After Hill’s experience as a substitute teacher in college, he taught at Clark High School, spent two years teaching full-time in South Korea, and took a long-term substitute position at Shadow Ridge High School.

“He’s probably the best teacher you could get junior year,” junior Dylan Añes said. “There´s never a dull moment in his class. I have 2nd period for his class and it’s very tiring to get up in the morning and he just gets the whole class active and awake. He’s pushed my work ethic a lot, especially for things like ACT. English was one of my highest scores thanks to him.”

Hill does an activity with his students called “community circles”. It is a reflection of classroom, personal, and educational experiences throughout the quarter. He looks forward to this event every quarter to see the community and individual growth.

“Because I am here the whole year, I am able to build relationships with all the students,” Hill said. “So, starting in quarter one, I didn’t know anyone when I came here and now, coming into quarter four, I feel like I’ve built really good relationships with the students and I feel like the students in all my classes have grown closer together, too. The community aspect of the classroom has definitely developed.”

He hopes to be a teacher that can connect with the students and to be able to provide them with the necessary skills to succeed in various areas of life while still allowing them to feel comfortable. 

“As a teacher, I’ve heard that your first full year is hard,” Hill said. “It was definitely hard, but at the same time, compared to past experiences, I feel like I’m very lucky and happy to be here, working with all my students that I have here. Working at Southwest, I feel very supported by the English department, by admin.” 

Jenny Byington (English 10)

English teacher Jenny Byington feels that she has positively improved her skills in teaching.

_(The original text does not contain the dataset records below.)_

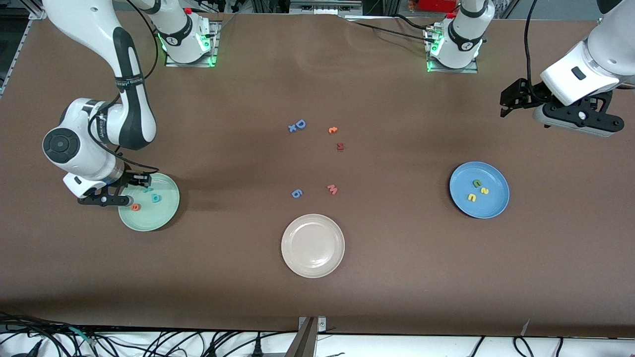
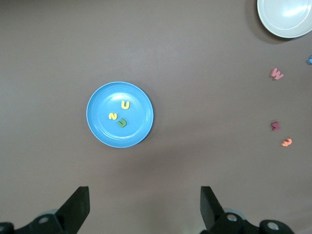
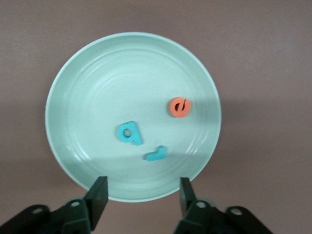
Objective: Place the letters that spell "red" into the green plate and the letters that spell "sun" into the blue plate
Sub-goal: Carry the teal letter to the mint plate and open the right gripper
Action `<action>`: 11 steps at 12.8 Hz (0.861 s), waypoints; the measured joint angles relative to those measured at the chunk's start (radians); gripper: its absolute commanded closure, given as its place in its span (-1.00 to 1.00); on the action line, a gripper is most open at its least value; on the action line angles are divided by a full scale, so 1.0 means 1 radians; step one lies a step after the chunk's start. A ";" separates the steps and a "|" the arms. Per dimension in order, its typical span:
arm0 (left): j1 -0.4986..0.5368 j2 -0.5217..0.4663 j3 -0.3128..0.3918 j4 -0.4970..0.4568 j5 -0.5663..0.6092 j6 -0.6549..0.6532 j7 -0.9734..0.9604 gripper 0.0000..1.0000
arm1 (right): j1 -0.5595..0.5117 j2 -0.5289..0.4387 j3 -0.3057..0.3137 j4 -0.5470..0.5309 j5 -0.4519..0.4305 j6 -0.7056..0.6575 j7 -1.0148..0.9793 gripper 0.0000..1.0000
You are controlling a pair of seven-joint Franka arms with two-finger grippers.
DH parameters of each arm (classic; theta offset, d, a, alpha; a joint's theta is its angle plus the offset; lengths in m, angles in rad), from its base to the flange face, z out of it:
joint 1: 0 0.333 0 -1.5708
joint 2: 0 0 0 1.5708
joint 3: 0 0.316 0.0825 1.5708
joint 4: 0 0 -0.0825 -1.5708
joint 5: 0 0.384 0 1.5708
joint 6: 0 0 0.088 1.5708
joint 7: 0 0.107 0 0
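Under the right gripper [image 3: 140, 195], the green plate [image 3: 87, 87] holds foam letters "d" [image 3: 129, 132], "r" [image 3: 156, 154] and "e" [image 3: 180, 107]. The blue plate [image 2: 100, 126] ahead of the left gripper [image 2: 145, 207] holds "u" [image 2: 125, 105], "s" [image 2: 112, 116] and "n" [image 2: 122, 123].

A high camera faced me across the table [image 1: 317, 297], my bases along its top edge, taking in all three plates. My left wrist camera looked straight down from well above the blue plate [image 2: 120, 114], also catching the cream plate [image 2: 285, 19], while my right wrist camera hung close over the green plate [image 3: 132, 117]; the front view [image 1: 149, 202] shared both plates.
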 measured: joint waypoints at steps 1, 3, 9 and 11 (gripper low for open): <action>0.000 0.000 0.000 0.000 0.000 0.000 0.000 -1.00 | 0.001 -0.002 0.000 0.008 0.022 -0.031 0.000 -0.99; 0.000 0.001 0.000 0.000 0.000 0.000 -0.001 -1.00 | 0.004 -0.011 0.000 0.035 0.038 -0.102 0.006 -0.99; 0.000 0.016 0.000 0.000 0.000 0.030 -0.002 -1.00 | 0.055 -0.036 0.002 0.183 0.043 -0.364 0.175 -0.99; 0.001 0.024 0.000 0.000 0.000 0.047 -0.002 -1.00 | 0.088 -0.036 0.003 0.221 0.043 -0.415 0.233 -1.00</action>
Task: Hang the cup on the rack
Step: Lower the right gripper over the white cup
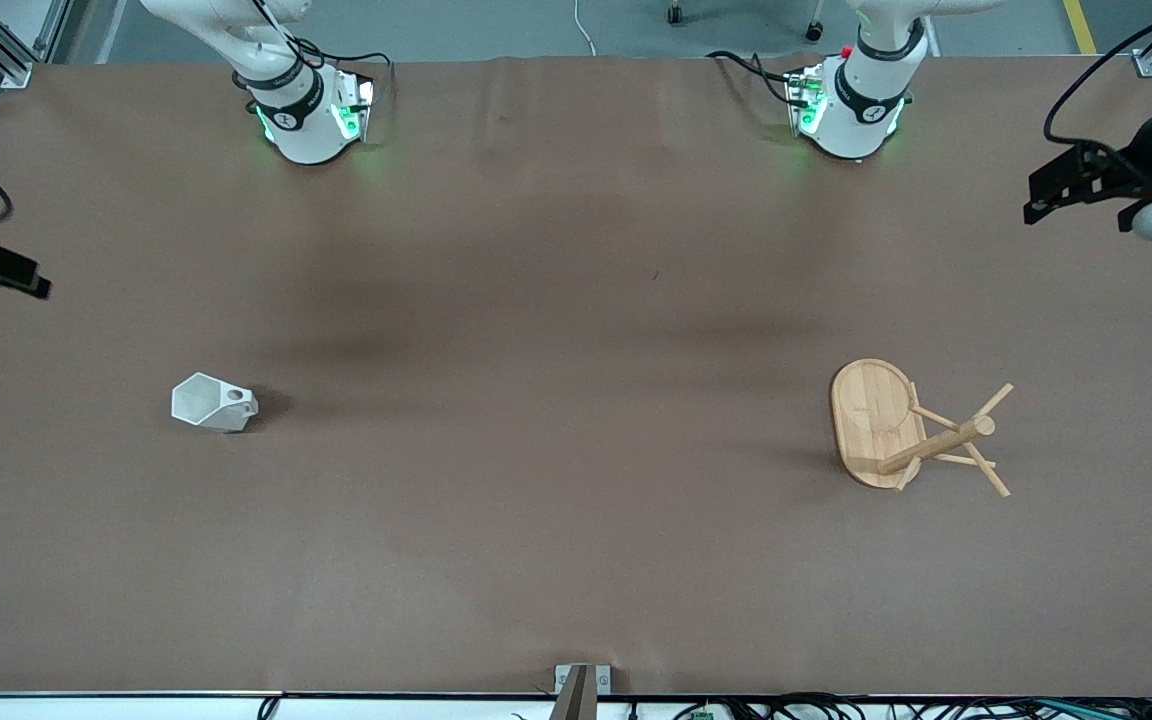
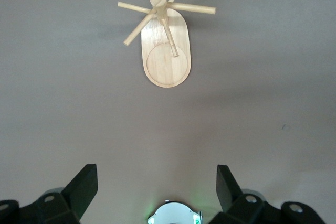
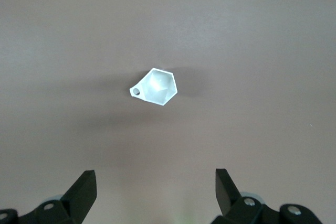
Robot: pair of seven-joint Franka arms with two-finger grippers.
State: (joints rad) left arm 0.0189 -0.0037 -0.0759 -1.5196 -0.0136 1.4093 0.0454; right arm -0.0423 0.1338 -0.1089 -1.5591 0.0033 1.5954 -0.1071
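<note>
The white faceted cup (image 1: 214, 402) stands upright on the brown table toward the right arm's end, its pierced handle pointing toward the table's middle. It also shows in the right wrist view (image 3: 155, 86). The bamboo rack (image 1: 896, 425) stands on its oval base toward the left arm's end, its pegs bare; the left wrist view shows it from above (image 2: 165, 40). My right gripper (image 1: 11, 272) hangs open and empty high over the table's edge, well apart from the cup (image 3: 156, 182). My left gripper (image 1: 1041, 195) hangs open and empty high over the other edge (image 2: 157, 182).
The two arm bases (image 1: 311, 115) (image 1: 851, 105) stand along the table's edge farthest from the front camera. A small metal bracket (image 1: 576, 688) sits at the middle of the nearest edge. Cables run along that edge.
</note>
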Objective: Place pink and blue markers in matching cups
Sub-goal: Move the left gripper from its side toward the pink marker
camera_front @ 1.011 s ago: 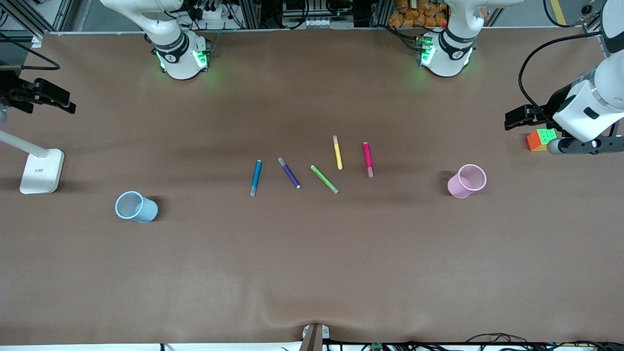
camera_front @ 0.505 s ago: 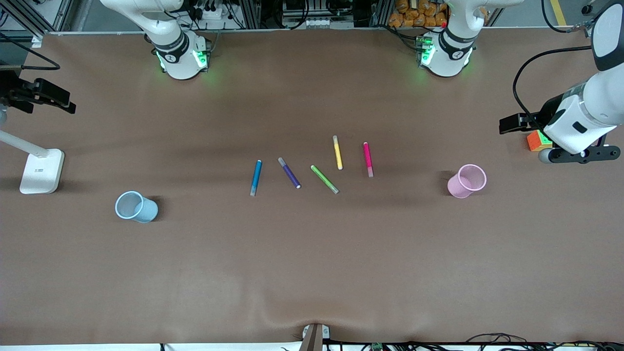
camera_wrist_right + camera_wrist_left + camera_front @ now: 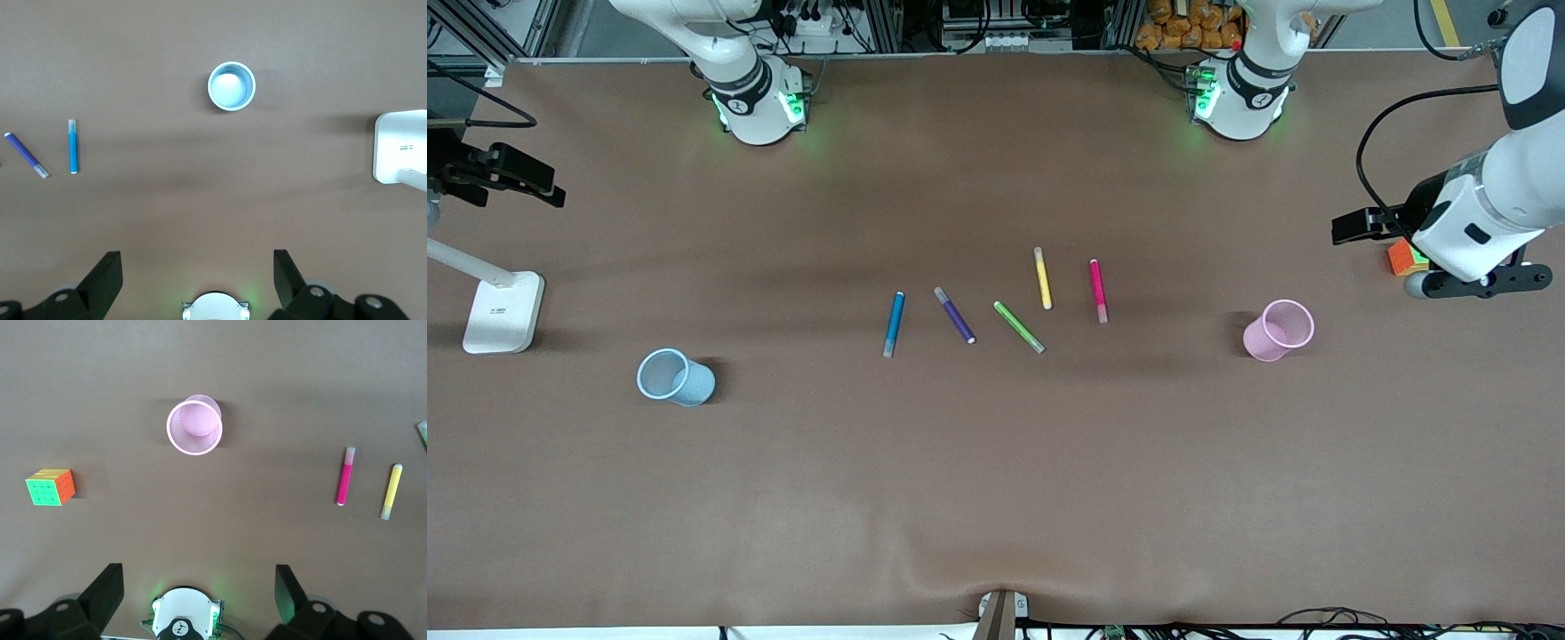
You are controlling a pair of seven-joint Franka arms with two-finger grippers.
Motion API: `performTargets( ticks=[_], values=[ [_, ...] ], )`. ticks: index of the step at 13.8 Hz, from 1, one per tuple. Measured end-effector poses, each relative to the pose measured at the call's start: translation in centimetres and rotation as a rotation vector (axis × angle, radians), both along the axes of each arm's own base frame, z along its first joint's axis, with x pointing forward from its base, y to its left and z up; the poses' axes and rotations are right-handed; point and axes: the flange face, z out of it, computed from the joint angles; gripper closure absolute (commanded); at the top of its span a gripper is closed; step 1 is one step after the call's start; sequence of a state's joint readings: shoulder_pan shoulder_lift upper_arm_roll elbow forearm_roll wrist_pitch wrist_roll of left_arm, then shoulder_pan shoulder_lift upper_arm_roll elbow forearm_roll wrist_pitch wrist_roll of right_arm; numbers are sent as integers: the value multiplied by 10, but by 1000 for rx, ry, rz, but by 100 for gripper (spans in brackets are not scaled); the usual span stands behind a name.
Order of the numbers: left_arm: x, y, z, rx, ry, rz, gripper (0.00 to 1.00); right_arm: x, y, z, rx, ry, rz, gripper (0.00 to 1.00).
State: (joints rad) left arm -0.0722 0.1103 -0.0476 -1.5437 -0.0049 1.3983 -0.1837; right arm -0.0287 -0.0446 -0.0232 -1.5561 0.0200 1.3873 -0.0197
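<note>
The pink cup [image 3: 1278, 330] and the blue cup [image 3: 675, 377] are standing upright with nothing inside. The pink marker [image 3: 1097, 291] and the blue marker [image 3: 894, 324] are lying flat on the brown surface [image 3: 996, 498] between them. The left end effector [image 3: 199, 590] is hanging released above the pink cup. The right end effector [image 3: 197, 268] is waiting released above the blue cup.
</note>
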Motion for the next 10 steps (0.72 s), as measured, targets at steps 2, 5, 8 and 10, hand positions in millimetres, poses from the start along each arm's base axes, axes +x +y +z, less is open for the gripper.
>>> performTargets(
  ticks=[2,5,8,10],
  values=[
    [-1,-6,-2,-20,10,14,0,0,0,0,0,0,0,0],
    [-1,-7,-5,-25,25,21,0,0,0,0,0,0,0,0],
    [-1,-6,-9,-23,44,24,0,0,0,0,0,4,0,0],
    [-3,-4,-10,-21,59,27,0,-1,0,0,0,5,0,0]
  ],
)
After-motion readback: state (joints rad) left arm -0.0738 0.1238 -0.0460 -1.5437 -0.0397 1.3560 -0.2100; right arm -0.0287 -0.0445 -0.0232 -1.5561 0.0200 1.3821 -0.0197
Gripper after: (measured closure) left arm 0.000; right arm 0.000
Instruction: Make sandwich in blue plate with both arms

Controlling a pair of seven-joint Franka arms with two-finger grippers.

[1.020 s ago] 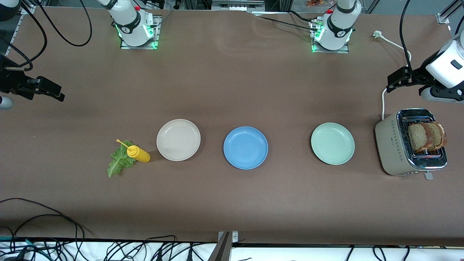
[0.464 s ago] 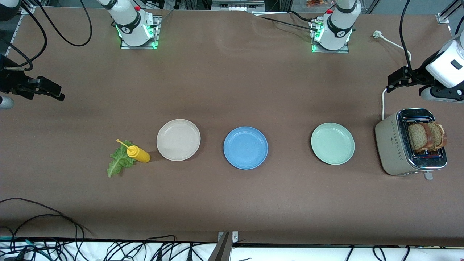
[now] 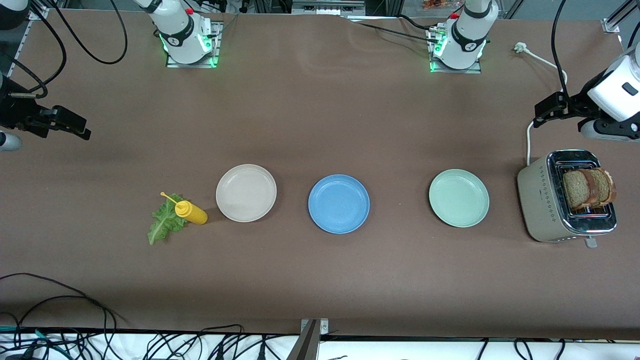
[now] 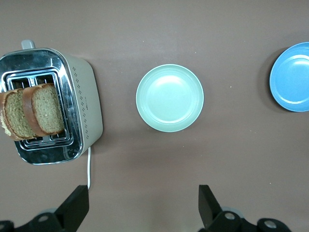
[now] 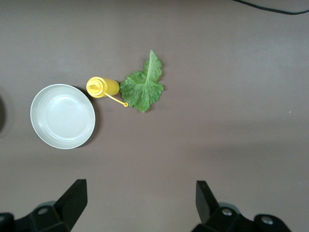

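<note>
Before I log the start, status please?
Left gripper open over table by toaster; right gripper open. Bread slices in toaster, blue plate bare. Mustard bottle touching lettuce.

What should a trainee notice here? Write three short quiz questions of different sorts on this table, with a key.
1. True or false: the two brown wholemeal bread slices lie on the round mid-blue plate.
2. Which thing touches the ruffled green lettuce leaf? A) yellow squeeze bottle B) beige-white plate C) pale mint-green plate
3. Fill in: the left pincer and the right pincer are both ____.

Key: 1 false, they stand in the beige toaster; 2 A, the yellow squeeze bottle; 3 open.
</note>
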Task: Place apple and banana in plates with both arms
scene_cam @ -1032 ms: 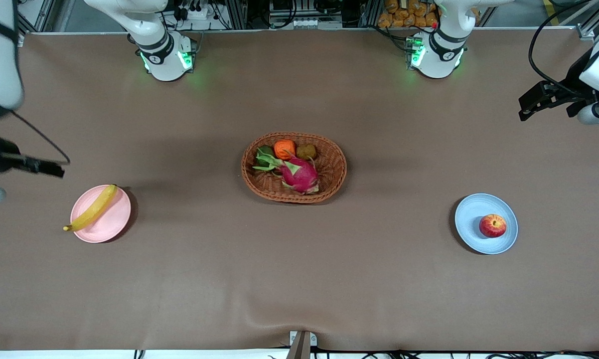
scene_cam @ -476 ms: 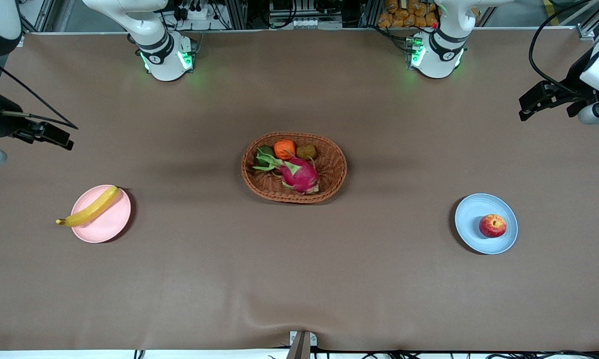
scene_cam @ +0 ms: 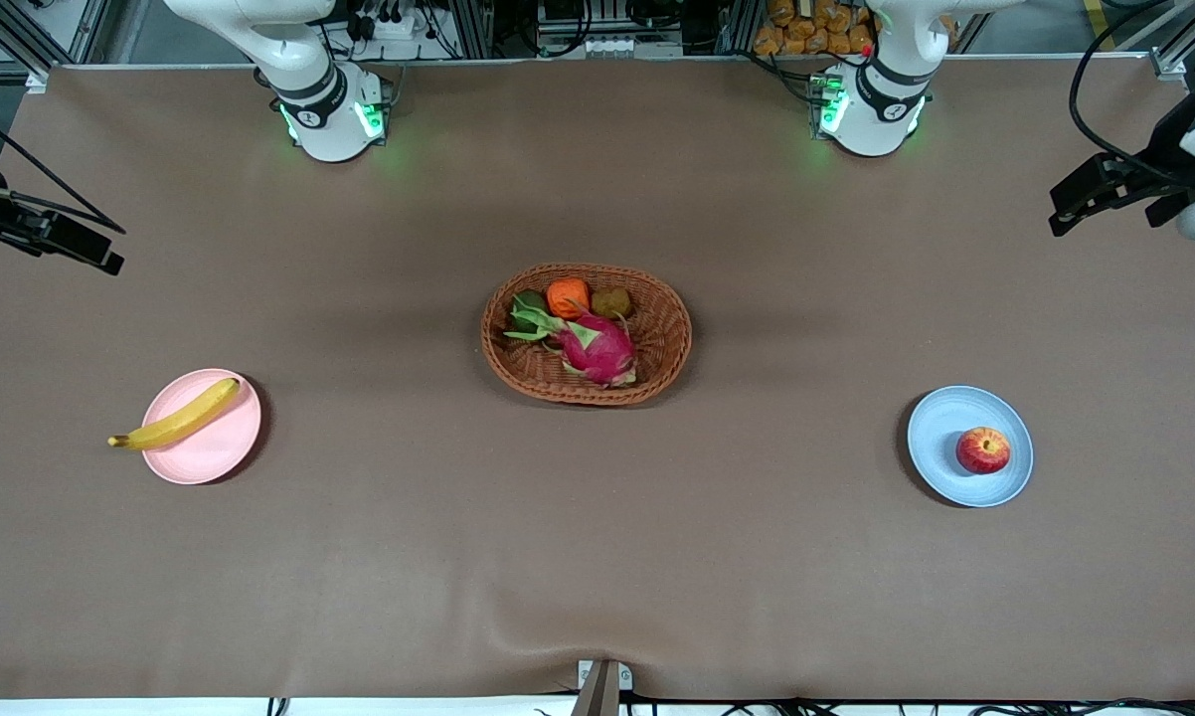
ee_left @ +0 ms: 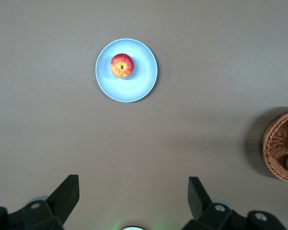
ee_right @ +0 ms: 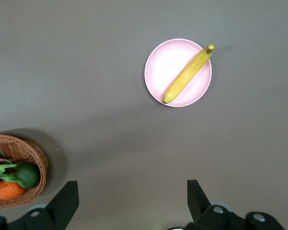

“As a new teacher, I definitely become a little more confident,” Byington said, “I’ve fallen in love with teaching. At the beginning of the year I was like, ‘Yeah, I’m trying out teaching’. I was excited and pretty overwhelmed, but now I am really happy to be here.”

This is Byington’s first full-time teaching job.

“It was pretty smooth [the transition into a new school],” Byington said, “This is a really nice school. Everyone here has been really friendly. The students are really awesome, creative so it’s been pretty fun.”

Contrary to her timid personality, Byington feels that she has grown overall as an educator and looks forward to returning to the classroom next year.

“I’ve grown a lot in my ability to communicate,” Byington said. “Whether it is writing an email to a parent who’s stressed out or asking a colleague for help or helping my students recognize how awesome they are, I feel like I’ve grown a lot in being able to share those things and solve problems.”

Originally, she attended college to become an editor, but later found satisfaction in interacting with others through tutoring.

“In general I’ve loved seeing my students work on projects,” Byington said. “They’ve been really creative and it’s been fun to see them collaborate and share ideas with each other. I’m also the adviser for sophomore Student Council, so it’s been fun to put on events with them like the Pie-a-Teacher-Palooza and build school spirit.”

She enjoys class discussions and enjoys hearing students talk about literature and ideas. For a project done in her class, she had her students create their own society.

“I like how she listens and is lenient but she enforces at the same time,” sophomore Sofia Pudar said. “She made me more attentive in class. I guess it’s because she made the material more interesting. She made it more interactive [the class], she started asking more questions.”

Byington wants to continue teaching to help people believe in themselves.

“As an overall goal, like why I’m teaching, is because I want to help my students to recognize how powerful their voice is,” Byington said. “I want them to be able to think about diverse perspectives and have respectful conversations with people they don’t agree with and to grow in their understanding of the world and kind of think about things. I don’t know if accomplished is really something I can really say for that, but I feel like it’s a process that definitely drives what I do in my classroom.”